### EXERCISE AIM
Below are records; repeat them all exactly.

[Opening GIVEN DATA section]

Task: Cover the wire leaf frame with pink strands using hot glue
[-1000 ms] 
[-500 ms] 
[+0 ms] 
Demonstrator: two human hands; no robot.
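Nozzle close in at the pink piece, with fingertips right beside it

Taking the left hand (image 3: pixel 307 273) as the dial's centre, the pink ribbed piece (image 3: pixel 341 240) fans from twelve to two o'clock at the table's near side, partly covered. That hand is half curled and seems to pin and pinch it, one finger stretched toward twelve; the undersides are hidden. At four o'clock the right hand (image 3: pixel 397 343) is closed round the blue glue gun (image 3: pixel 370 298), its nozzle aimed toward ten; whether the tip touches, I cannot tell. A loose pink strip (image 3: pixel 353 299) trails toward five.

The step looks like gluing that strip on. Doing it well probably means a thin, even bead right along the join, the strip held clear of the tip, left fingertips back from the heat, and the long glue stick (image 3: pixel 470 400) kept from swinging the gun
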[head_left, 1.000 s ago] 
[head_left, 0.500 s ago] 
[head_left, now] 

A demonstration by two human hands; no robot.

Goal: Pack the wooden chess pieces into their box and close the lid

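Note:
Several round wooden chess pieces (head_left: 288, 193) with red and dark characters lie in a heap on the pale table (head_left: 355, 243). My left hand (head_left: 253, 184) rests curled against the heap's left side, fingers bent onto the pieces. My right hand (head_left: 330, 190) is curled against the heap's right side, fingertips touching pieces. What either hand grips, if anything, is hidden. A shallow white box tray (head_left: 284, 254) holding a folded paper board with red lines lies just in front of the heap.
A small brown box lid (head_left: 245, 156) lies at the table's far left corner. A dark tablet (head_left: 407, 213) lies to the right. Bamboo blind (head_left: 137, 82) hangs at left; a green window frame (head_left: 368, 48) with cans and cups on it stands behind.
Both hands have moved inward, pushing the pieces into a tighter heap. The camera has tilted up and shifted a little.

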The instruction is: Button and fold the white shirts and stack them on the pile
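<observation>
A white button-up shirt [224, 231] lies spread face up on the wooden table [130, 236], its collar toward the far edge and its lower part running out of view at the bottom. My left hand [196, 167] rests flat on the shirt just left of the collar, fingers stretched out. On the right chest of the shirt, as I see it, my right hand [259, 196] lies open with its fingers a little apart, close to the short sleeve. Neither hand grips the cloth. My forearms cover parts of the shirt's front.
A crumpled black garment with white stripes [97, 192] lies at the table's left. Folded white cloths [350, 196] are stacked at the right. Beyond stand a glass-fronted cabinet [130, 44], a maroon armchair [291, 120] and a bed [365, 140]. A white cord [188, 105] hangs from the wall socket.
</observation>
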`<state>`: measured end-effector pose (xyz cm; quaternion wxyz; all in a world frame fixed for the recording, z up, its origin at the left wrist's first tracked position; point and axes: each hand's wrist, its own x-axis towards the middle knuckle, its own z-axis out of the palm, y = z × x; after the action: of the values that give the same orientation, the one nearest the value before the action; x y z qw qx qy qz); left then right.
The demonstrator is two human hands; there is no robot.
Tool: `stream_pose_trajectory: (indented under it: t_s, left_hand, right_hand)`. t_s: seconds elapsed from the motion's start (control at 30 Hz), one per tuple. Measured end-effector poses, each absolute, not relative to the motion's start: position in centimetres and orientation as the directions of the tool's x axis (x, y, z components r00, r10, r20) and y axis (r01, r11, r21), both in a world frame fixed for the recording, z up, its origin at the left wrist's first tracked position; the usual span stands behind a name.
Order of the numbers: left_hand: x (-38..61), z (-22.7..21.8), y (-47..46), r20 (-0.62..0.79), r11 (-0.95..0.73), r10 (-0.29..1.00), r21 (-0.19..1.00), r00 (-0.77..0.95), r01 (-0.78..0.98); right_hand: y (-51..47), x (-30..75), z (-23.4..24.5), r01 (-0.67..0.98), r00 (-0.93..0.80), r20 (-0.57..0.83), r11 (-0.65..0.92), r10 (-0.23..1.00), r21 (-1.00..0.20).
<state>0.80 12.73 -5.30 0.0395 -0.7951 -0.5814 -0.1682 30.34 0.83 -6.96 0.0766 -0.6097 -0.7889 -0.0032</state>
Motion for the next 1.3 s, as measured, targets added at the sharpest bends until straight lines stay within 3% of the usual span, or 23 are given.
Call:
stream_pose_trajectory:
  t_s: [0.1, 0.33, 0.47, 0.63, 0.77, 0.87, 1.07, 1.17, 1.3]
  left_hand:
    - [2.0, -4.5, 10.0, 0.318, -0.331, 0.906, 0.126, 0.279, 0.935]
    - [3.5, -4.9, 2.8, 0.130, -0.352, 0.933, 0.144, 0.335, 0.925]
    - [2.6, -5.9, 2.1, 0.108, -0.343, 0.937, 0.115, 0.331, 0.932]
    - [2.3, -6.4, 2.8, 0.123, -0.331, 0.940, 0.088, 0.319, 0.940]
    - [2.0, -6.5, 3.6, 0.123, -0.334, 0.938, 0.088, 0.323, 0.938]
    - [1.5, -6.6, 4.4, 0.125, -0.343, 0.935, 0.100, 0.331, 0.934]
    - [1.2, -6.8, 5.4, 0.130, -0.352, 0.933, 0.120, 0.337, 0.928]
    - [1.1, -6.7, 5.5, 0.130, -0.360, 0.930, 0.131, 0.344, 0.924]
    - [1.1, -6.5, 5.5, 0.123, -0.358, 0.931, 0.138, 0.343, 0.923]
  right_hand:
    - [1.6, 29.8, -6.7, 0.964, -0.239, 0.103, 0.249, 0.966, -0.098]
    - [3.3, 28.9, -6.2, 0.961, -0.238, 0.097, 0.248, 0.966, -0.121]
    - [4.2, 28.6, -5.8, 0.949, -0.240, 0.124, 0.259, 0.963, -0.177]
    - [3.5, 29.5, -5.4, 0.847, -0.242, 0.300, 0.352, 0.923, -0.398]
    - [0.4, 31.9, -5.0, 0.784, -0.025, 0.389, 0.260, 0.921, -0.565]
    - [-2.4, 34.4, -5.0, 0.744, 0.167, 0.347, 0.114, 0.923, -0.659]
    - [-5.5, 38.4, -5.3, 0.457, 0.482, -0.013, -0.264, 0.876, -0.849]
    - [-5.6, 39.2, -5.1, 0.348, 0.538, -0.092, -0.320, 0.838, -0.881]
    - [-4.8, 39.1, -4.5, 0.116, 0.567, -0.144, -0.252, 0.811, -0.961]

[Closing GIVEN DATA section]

### YOUR SOLUTION
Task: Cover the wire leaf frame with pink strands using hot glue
[-1000 ms] 
[-500 ms] 
[+0 ms] 
Demonstrator: two human hands; no robot.
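Nozzle close in at the pink piece, with fingertips right beside it

Taking the left hand (image 3: pixel 307 273) as the dial's centre, the pink ribbed piece (image 3: pixel 341 240) fans from twelve to two o'clock at the table's near side, partly covered. That hand is half curled and seems to pin and pinch it, one finger stretched toward twelve; the undersides are hidden. At four o'clock the right hand (image 3: pixel 397 343) is closed round the blue glue gun (image 3: pixel 370 298), its nozzle aimed toward ten; whether the tip touches, I cannot tell. A loose pink strip (image 3: pixel 353 299) trails toward five.

The step looks like gluing that strip on. Doing it well probably means a thin, even bead right along the join, the strip held clear of the tip, left fingertips back from the heat, and the long glue stick (image 3: pixel 470 400) kept from swinging the gun
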[head_left, 1.000 s ago] 
[head_left, 0.500 s ago] 
[head_left, now] 

A demonstration by two human hands; no robot.

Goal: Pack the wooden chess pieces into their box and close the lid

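Note:
Several round wooden chess pieces (head_left: 288, 193) with red and dark characters lie in a heap on the pale table (head_left: 355, 243). My left hand (head_left: 253, 184) rests curled against the heap's left side, fingers bent onto the pieces. My right hand (head_left: 330, 190) is curled against the heap's right side, fingertips touching pieces. What either hand grips, if anything, is hidden. A shallow white box tray (head_left: 284, 254) holding a folded paper board with red lines lies just in front of the heap.
A small brown box lid (head_left: 245, 156) lies at the table's far left corner. A dark tablet (head_left: 407, 213) lies to the right. Bamboo blind (head_left: 137, 82) hangs at left; a green window frame (head_left: 368, 48) with cans and cups on it stands behind.
Both hands have moved inward, pushing the pieces into a tighter heap. The camera has tilted up and shifted a little.
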
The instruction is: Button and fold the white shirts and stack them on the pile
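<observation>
A white button-up shirt [224, 231] lies spread face up on the wooden table [130, 236], its collar toward the far edge and its lower part running out of view at the bottom. My left hand [196, 167] rests flat on the shirt just left of the collar, fingers stretched out. On the right chest of the shirt, as I see it, my right hand [259, 196] lies open with its fingers a little apart, close to the short sleeve. Neither hand grips the cloth. My forearms cover parts of the shirt's front.
A crumpled black garment with white stripes [97, 192] lies at the table's left. Folded white cloths [350, 196] are stacked at the right. Beyond stand a glass-fronted cabinet [130, 44], a maroon armchair [291, 120] and a bed [365, 140]. A white cord [188, 105] hangs from the wall socket.
</observation>
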`<state>`: measured end-effector pose (xyz cm; quaternion wxyz; all in a world frame fixed for the recording, z up, its origin at the left wrist's first tracked position; point and axes: each hand's wrist, its own x-axis towards the middle knuckle, its own z-axis out of the palm, y = z × x; after the action: of the values that give the same orientation, the one nearest the value before the action; x y z qw qx qy qz); left then right.
The demonstrator is two human hands; there is no robot.
Tool: `stream_pose_trajectory: (indented under it: t_s, left_hand, right_hand)`. t_s: seconds elapsed from the motion's start (control at 30 Hz), one per tuple. Measured end-effector poses, each absolute, not relative to the motion's start: position in centimetres and orientation as the directions of the tool's x axis (x, y, z components r00, r10, r20) and y axis (r01, r11, r21), both in a world frame fixed for the recording, z up, its origin at the left wrist's first tracked position; the usual span stands behind a name.
Order of the numbers: left_hand: x (-38..61), z (-22.7..21.8), y (-47..46), r20 (-0.62..0.79), r11 (-0.95..0.73), r10 (-0.29..1.00), r21 (-0.19..1.00), r00 (-0.77..0.95), r01 (-0.78..0.98); right_hand: y (-51..47), x (-30..75), z (-23.4..24.5), r01 (-0.67..0.98), r00 (-0.93..0.80), r20 (-0.57..0.83), r11 (-0.65..0.92), r10 (-0.23..1.00), r21 (-1.00..0.20).
<state>0.80 12.73 -5.30 0.0395 -0.7951 -0.5814 -0.1682 30.34 0.83 -6.96 0.0766 -0.6097 -0.7889 -0.0032</state>
Motion for the next 1.3 s, as measured, targets added at the sharpest bends until straight lines stay within 3% of the usual span, or 23 are given.
Call:
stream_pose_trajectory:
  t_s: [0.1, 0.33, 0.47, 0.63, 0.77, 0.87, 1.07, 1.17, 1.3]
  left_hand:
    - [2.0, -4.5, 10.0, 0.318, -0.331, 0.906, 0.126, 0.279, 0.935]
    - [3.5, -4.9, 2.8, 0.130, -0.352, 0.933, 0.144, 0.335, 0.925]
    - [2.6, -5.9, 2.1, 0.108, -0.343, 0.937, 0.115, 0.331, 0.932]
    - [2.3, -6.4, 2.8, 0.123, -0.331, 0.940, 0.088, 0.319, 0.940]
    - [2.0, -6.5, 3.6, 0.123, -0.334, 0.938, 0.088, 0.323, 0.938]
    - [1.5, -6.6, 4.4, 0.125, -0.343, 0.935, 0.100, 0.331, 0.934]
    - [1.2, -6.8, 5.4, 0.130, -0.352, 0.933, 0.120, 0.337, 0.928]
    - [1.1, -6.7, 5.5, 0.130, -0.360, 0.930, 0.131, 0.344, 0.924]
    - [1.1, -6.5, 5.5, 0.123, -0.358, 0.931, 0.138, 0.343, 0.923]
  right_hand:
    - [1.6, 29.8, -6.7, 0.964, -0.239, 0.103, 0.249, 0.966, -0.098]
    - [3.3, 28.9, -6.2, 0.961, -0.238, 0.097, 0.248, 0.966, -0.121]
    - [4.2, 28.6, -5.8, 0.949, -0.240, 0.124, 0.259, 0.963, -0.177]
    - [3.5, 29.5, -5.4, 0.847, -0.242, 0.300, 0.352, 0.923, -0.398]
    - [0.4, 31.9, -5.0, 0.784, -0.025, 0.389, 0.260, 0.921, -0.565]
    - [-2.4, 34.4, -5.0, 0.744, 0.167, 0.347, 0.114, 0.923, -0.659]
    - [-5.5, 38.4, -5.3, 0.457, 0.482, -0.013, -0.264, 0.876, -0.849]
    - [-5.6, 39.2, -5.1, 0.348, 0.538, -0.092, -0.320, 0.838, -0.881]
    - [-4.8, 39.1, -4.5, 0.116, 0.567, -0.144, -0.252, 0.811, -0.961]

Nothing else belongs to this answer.